In the reading from the first chapter of First Corinthians that the Church has chosen today, St Paul insists that “we preach Christ crucified, to the Jews a stumbling block and to the Greeks foolishness, but to those who are called, both Jews and Greeks, Christ [is] the power and wisdom of God.” Preaching on this passage, St John Chrysostom stressed that Christ, and I quote, “did not descend from the Cross, not because He could not, but because He would not.” During the Holy Anaphora of the Divine Liturgy, written by St John Chrysostom, stress is placed not on those who betrayed Christ, but rather that Christ Himself “gave Himself up for the life of the world.”

The Gospel today from St John chapter 19 records the death of Christ on the Cross and concludes:

One of the soldiers pierced His side with a spear, and immediately blood and water came out. And he who has seen [this, that is, St John} has testified, and his testimony is true; and he knows that he is telling the truth, so that you may believe.

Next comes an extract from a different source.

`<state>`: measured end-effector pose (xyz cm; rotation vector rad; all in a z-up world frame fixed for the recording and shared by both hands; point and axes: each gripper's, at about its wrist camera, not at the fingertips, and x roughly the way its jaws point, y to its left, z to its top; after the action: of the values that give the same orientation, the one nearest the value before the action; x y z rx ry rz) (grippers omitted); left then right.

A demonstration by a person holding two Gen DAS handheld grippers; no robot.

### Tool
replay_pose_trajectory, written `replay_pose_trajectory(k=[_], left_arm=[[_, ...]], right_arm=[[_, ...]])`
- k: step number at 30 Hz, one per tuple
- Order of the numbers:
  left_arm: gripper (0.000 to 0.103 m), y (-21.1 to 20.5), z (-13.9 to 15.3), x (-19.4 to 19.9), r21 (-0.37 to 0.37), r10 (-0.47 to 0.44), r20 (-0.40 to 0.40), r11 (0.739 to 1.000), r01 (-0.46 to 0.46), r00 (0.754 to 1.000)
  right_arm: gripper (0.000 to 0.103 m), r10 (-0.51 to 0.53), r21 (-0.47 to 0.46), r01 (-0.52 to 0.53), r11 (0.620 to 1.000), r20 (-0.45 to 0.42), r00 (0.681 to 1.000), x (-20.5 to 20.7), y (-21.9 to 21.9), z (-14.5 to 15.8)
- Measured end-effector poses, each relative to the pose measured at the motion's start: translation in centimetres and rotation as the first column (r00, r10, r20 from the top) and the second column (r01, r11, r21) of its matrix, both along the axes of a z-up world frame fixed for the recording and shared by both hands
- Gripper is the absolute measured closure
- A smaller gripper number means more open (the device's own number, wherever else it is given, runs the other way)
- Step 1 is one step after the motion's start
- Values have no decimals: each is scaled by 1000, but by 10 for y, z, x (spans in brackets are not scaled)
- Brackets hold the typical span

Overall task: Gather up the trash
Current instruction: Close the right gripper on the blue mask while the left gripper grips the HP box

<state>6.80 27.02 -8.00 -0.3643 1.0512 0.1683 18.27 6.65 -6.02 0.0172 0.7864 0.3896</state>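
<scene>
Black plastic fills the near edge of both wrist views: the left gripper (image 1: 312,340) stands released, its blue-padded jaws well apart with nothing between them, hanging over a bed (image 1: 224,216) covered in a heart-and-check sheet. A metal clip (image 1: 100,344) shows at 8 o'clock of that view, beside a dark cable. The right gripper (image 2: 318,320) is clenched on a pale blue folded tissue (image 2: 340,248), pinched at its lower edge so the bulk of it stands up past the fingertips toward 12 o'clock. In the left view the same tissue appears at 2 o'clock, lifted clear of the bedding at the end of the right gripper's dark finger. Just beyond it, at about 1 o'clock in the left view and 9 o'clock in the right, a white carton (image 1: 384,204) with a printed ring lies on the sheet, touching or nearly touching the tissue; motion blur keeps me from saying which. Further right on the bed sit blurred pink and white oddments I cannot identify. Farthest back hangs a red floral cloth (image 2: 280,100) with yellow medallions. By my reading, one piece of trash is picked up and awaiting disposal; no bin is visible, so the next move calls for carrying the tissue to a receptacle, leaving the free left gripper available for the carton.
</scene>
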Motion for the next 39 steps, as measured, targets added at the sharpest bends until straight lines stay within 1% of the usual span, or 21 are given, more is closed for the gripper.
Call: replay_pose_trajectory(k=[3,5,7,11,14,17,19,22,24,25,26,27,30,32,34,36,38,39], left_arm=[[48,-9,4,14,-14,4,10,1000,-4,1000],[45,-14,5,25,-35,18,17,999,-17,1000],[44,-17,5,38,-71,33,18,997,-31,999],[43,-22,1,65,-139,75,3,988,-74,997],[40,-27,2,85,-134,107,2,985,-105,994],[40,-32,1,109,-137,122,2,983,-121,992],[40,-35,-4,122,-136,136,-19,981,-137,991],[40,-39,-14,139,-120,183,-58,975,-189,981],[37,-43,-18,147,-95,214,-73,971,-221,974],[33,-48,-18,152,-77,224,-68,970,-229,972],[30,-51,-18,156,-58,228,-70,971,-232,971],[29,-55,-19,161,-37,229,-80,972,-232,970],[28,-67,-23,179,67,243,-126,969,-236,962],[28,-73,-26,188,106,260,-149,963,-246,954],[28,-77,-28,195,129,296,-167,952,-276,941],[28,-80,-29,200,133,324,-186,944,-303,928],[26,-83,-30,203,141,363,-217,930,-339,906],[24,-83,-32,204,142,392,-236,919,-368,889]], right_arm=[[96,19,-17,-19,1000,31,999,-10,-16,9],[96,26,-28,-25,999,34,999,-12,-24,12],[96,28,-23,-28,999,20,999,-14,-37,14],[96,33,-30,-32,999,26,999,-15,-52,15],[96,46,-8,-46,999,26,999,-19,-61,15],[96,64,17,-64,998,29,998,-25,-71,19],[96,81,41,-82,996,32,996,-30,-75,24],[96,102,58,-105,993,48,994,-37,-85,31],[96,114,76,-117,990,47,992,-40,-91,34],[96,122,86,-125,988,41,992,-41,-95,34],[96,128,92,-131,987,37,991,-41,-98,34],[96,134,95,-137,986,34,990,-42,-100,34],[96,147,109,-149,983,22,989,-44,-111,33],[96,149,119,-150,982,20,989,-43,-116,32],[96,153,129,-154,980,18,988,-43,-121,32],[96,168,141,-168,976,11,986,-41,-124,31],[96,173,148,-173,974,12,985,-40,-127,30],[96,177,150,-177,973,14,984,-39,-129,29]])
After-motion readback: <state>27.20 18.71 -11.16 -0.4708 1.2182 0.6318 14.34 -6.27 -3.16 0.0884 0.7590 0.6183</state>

The blood and water that came forth from the side of Christ was a sign of His death. Reflecting on this Gospel, the third century Palestinian Biblical commentator Hippolytus, wrote:

The Lord’s body furnished both sacred blood and holy water to the world. . . This body, clinically dead, still has a great power of life in it. For what (normally) does not flow from dead bodies flowed from this one, that is, blood and water. This happened so that we might know the great power for life possessed by the power that inhabited this body that, even while dead, was able to pour forth to us the causes of life.

In keeping with the reflection of Hippolytus, St John Chrysostom preached that when blood and water came forth from Christ on the cross:

These fountains [of blood and water] came forth … because by means of these two together, the Church consists. And the initiated know it [that is, those who are baptised know it], being regenerated by water, and nourished by the Blood and the Flesh. From this, the Mysteries take their beginning; so when you approach that awesome cup, you may so approach [it] as drinking from the very side [of Christ].

Let us then today truly exalt the Cross of Christ, as we drink of His Body and Blood from His very side.